Exercise description —
Every line below from the one containing "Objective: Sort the" to the final line must be reproduced exactly, and no other line may appear in the answer.
________________________________________
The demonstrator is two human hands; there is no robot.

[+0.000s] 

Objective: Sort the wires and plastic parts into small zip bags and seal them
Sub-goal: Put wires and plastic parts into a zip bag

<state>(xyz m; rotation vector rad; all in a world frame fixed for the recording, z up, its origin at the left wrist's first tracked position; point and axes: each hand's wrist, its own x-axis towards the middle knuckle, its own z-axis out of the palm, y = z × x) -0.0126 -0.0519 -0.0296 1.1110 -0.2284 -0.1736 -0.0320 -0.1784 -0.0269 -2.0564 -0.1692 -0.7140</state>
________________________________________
Exercise output —
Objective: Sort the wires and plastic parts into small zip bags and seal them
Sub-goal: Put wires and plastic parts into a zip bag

<state>(xyz m; rotation vector rad; all in a world frame fixed for the recording, z up, its origin at the left wrist's first tracked position; point and axes: each hand's wrist, its own x-axis towards the middle knuckle, its own z-axis out of the palm, y = z × x) -0.0126 -0.0519 -0.0296 1.1110 -0.2284 -0.1736 -0.0320 -0.1784 -0.0269 -2.0564 -0.1692 -0.7140</state>

The work is done, and the output is complete.